Before you travel, we encourage you to learn about the region of the world you'll discover on this trip. From weather and currency information to details on population, geography, and local history, you'll find a comprehensive introduction to your destinations below.  Visit our “What to Know” page to find information about the level of activity to expect, vaccination information resources, and visa requirements specific to this vacation.

What to Know

For more detailed information about this trip, download our Travel Handbook below. This document covers a wide range of information on specific areas of your trip, from passport, visa, and medical requirements; to the currencies of the countries you’ll visit and the types of electrical outlets you’ll encounter. This handbook is written expressly for this itinerary. For your convenience, we've highlighted our travelers' most common areas of interest on this page.

Download the Travel Handbook

What to Expect

Pacing

  • 8 locations in 16 days with four 1-night stays
  • Lengthy overland travel of 2-4 hours each on several days
  • 4 internal flights, which could be delayed due to frequent weather changes  

Physical requirements

  • Not appropriate for travelers using wheelchairs, walkers, or other mobility aids
  • You must be able to walk 3 miles unassisted and participate in 6-8 hours of physical activities each day

Climate

  • Daytime temperatures range from 77-95°F in July and August to 41-60°F in May and September, when snow is also expected
  • Due to the varied geography of Mongolia, you will experience a wide range of temperatures and weather conditions

Terrain

  • Frequent travel in 4x4 vehicles overly poorly maintained—and occasionally non-existent—country roads
  • During most transfers, Western-style toilet facilities may not be available; however, drivers will make every effort to find suitable “rest area” stops upon request

Transportation

  • City travel by 45-passenger air-conditioned coach (no toilet on board). In the Khuvsgul Lake and the Gobi Desert, we ride in an 8-passenger van with air-conditioning—and camel ride in the Gobi Desert
  • 2-4 hour drives, 4 internal flights of 1.2 hours each

Accommodations & Facilities

  • Lodgings in Ulaanbaatar are standard hotels, but in many locales, we stay in traditional ger tents, with Western-style bath facilities. Two of our camps have Western toilets attached to the ger, while the third camp has facilities in the main lodge.
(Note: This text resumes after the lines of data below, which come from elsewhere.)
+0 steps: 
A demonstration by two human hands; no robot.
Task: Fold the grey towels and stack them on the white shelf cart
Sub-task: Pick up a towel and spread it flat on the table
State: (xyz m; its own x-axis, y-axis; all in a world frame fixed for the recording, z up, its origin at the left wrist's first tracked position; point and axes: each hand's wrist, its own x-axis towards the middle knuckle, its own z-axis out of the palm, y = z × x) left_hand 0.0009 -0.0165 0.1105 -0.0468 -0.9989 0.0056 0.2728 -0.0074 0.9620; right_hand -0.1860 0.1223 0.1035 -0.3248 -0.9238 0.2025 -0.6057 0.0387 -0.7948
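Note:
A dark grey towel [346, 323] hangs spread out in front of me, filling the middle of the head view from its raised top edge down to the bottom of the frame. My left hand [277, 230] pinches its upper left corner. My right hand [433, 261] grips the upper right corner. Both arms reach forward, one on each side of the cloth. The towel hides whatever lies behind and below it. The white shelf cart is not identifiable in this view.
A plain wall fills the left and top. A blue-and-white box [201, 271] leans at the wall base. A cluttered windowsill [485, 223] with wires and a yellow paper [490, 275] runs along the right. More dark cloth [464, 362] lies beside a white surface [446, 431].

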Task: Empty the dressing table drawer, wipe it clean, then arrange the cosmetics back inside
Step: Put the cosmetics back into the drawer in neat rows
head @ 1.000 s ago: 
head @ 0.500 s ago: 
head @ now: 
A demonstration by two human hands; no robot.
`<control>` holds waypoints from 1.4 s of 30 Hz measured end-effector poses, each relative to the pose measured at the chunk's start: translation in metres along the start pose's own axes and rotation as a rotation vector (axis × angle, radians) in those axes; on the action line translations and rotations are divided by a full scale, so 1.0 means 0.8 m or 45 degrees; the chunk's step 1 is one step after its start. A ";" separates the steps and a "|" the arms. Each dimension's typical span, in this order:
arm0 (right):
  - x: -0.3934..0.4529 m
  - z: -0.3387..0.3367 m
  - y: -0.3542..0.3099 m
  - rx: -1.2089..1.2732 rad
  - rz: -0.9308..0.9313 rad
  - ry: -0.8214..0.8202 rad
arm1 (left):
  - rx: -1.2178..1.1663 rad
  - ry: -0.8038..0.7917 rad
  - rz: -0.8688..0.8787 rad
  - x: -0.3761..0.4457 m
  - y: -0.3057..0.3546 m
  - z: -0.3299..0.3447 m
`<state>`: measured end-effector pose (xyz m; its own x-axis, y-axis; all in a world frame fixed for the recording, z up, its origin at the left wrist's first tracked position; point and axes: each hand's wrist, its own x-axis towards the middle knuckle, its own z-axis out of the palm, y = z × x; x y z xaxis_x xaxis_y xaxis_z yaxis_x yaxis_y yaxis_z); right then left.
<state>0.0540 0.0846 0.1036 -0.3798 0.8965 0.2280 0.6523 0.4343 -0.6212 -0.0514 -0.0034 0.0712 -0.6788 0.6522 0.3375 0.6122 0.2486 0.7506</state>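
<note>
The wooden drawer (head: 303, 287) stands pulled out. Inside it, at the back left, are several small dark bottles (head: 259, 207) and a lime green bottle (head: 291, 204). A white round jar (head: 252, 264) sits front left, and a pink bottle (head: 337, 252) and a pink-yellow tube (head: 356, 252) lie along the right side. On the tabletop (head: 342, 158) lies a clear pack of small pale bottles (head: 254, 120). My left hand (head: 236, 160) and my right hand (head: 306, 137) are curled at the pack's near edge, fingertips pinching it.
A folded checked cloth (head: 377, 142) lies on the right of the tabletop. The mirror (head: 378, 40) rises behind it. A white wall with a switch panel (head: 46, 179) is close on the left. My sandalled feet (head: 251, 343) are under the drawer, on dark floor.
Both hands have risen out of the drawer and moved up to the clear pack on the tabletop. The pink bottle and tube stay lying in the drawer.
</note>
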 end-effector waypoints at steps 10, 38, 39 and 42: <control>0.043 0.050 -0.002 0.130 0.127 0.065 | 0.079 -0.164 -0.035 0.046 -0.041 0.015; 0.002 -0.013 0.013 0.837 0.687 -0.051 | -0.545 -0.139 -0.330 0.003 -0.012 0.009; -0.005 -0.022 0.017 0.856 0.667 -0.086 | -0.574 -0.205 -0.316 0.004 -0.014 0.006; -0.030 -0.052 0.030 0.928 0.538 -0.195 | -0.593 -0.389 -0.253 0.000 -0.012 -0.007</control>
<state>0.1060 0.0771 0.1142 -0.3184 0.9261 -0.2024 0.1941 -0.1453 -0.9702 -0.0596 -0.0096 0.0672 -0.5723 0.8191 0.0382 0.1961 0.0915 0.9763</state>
Air-conditioning is not available in our ger camps, and meals are served in a central tent or lodge

Travel Documents

Passport

Your passport should meet these requirements for this itinerary:

  • It should be valid for at least 6 months after your scheduled return to the U.S.
  • It should have the recommended number of blank pages (refer to the handbook for details).
  • The blank pages must be labeled “Visas” at the top. Pages labeled “Amendments and Endorsements” are not acceptable.

Visas

U.S. citizens will need a visa (or visas) for this trip. In addition, there may be other entry requirements that also need to be met. For your convenience, we’ve included a quick reference list, organized by country:

  • Mongolia: Visa not required.
  • China (main trip and optional extension): Visa required.

Travelers who are booked on this adventure will be sent a complete Visa Packet— with instructions, applications, and a list of visa fees—approximately 100 days prior to their departure. (Because many countries limit the validity of their visa from the date it is issued, or have a specific time window for when you can apply, we do not recommend applying too early.)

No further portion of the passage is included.